WHAT NEEDS TO BE DONE » Produce an exact copy of the data below.

SOURCE MATERIAL »
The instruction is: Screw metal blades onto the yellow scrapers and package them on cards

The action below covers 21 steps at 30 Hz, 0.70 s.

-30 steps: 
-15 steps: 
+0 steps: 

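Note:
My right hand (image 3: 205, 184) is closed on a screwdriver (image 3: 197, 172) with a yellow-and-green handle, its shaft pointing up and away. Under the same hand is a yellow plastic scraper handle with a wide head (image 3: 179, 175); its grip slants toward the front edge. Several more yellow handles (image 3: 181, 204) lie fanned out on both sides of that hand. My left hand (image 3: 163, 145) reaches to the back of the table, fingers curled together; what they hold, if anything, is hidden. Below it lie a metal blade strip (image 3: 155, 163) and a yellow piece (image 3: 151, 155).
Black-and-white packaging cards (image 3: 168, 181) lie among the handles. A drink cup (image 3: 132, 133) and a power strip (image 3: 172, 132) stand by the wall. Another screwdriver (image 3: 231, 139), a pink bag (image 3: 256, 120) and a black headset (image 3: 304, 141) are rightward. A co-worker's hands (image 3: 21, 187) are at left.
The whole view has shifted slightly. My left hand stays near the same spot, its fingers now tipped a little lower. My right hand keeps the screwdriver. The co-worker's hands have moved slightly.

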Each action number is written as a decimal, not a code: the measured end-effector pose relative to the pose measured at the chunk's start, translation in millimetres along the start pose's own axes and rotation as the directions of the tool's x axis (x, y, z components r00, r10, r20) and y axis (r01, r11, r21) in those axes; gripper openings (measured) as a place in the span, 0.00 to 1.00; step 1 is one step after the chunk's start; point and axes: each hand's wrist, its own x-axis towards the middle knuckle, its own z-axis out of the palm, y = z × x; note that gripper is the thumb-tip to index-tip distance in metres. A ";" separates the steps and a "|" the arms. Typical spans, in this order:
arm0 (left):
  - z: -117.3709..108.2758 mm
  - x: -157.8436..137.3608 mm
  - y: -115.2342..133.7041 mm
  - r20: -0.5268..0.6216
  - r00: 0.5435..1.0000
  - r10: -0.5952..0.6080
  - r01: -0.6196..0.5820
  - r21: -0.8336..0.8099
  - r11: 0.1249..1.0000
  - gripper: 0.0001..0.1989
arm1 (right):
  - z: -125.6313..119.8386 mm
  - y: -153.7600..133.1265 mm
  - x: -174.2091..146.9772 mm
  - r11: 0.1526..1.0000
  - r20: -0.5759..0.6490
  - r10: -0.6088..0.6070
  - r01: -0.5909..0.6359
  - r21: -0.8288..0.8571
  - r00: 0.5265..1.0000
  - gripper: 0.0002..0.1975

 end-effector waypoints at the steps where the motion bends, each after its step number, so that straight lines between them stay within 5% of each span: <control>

SOLVED EXERCISE »
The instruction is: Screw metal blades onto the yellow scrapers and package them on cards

The action below covers 21 steps at 30 Hz, 0.70 s.

-30 steps: 
-15 steps: 
+0 steps: 

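Note:
My right hand (image 3: 205, 184) is closed on a screwdriver (image 3: 197, 172) with a yellow-and-green handle, its shaft pointing up and away. Under the same hand is a yellow plastic scraper handle with a wide head (image 3: 179, 175); its grip slants toward the front edge. Several more yellow handles (image 3: 181, 204) lie fanned out on both sides of that hand. My left hand (image 3: 163, 145) reaches to the back of the table, fingers curled together; what they hold, if anything, is hidden. Below it lie a metal blade strip (image 3: 155, 163) and a yellow piece (image 3: 151, 155).
Black-and-white packaging cards (image 3: 168, 181) lie among the handles. A drink cup (image 3: 132, 133) and a power strip (image 3: 172, 132) stand by the wall. Another screwdriver (image 3: 231, 139), a pink bag (image 3: 256, 120) and a black headset (image 3: 304, 141) are rightward. A co-worker's hands (image 3: 21, 187) are at left.
The whole view has shifted slightly. My left hand stays near the same spot, its fingers now tipped a little lower. My right hand keeps the screwdriver. The co-worker's hands have moved slightly.
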
Each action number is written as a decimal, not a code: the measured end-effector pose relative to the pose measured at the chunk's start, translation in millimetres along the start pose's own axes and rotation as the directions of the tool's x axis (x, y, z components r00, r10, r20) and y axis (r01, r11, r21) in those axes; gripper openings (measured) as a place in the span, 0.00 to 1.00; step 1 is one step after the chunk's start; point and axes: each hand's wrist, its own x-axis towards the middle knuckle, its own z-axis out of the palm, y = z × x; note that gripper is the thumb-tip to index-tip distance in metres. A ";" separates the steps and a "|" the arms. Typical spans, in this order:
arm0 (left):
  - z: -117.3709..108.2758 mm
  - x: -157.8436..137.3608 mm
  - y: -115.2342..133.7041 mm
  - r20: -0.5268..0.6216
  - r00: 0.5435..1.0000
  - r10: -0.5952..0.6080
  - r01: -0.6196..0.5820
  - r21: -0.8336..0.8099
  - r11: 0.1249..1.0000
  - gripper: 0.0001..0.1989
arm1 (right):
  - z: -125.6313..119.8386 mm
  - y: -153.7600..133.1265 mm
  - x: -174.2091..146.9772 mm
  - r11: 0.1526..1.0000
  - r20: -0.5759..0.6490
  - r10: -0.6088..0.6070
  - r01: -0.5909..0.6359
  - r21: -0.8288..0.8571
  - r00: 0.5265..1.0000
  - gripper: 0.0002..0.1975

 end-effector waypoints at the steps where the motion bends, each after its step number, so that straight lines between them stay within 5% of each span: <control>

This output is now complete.